How I Discovered Poetry: Laure-Anne Bosselaar

How I Discovered Poetry ~ Laure-Anne Bosselaar



Discovering Rhyme

They came cheap, the Petites Punitions
nuns flung at us for lesser sins: dyslexic
signs of the cross, skipped

confessions, whispers during Silence —
and sentences followed: copy two, ten, twenty
Lord’s Prayers or Hail Marys

on calligraphy paper, cursives
correctly curled, capitals clinging to margins,
black ink for consonants, vowels in red.

The wars I waged in those French
syllables — wanting love-red vowels to win
over habit-black consonants!

I hated hailing Mary, for anything
full of grace shamed me: I was homely,
lumpy, and had never been baptized —

three reasons for perpetual doom:
no sips of our Savior's red liquor for me,
or tastes of His wan

flesh on my tongue. Banished,
I spent mass in the chapel's back pews,
bored, counting red stained-

glass pieces over blue, gold
versus green in the west window
where Mary Magdalene

held Christ's foot to her breast
so tenderly. On drizzly days, slow
raindrops sobbed down

Christ's flank unto her longing
face­— I loved watching how nothing
distracted her from looking up at Him,

how she let Him quench His gaze
into hers.

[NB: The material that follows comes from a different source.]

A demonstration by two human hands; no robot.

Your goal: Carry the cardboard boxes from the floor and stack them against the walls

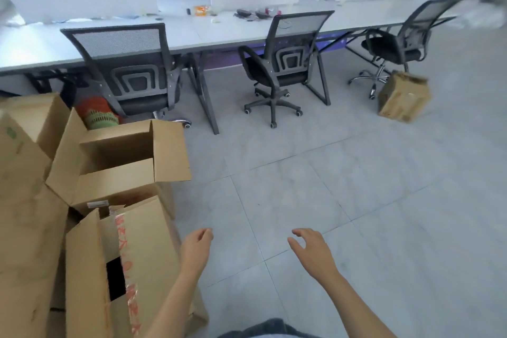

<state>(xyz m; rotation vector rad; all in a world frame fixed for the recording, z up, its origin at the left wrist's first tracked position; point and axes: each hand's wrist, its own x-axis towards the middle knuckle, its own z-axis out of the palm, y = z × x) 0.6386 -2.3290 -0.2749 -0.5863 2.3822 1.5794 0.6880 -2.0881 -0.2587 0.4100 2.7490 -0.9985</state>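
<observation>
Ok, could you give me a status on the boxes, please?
Left hand, right hand open, empty. Lone box on floor by rightmost chair. Box pile left.

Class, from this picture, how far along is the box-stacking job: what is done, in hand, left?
Looks done: several cardboard boxes piled together at the left. In hand: nothing; left hand and right hand are open, empty. Left: one lone box on the floor by the right chair.

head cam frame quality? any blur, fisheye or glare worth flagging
Head view: motion smear at the top right softens the right-hand chair and the lone box beside it. Head view: fisheye bows the desk edge. Head view: light is soft and even, the desk top is washed out, and there are no hard shadows. The left hand, right hand and near boxes look fairly sharp.
</observation>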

It was on one of those days
that novices sang a new hymn.

Its melody was rueful, flowed
with long ooo sounds: two words,
amour and toujours

swooned in harmony— it was
new to me: music inside a song, words
could pour melody into a tune —
swoon in harmony like Christ
and Mary Magdalene. I hadn't heard this
as achingly before.

After that day, I slipped rhymes
in each line of my small punishments:
Hail frail Mary,
blessed art thou now… sounds
crimson with amour, rhyme's song
pour toujours.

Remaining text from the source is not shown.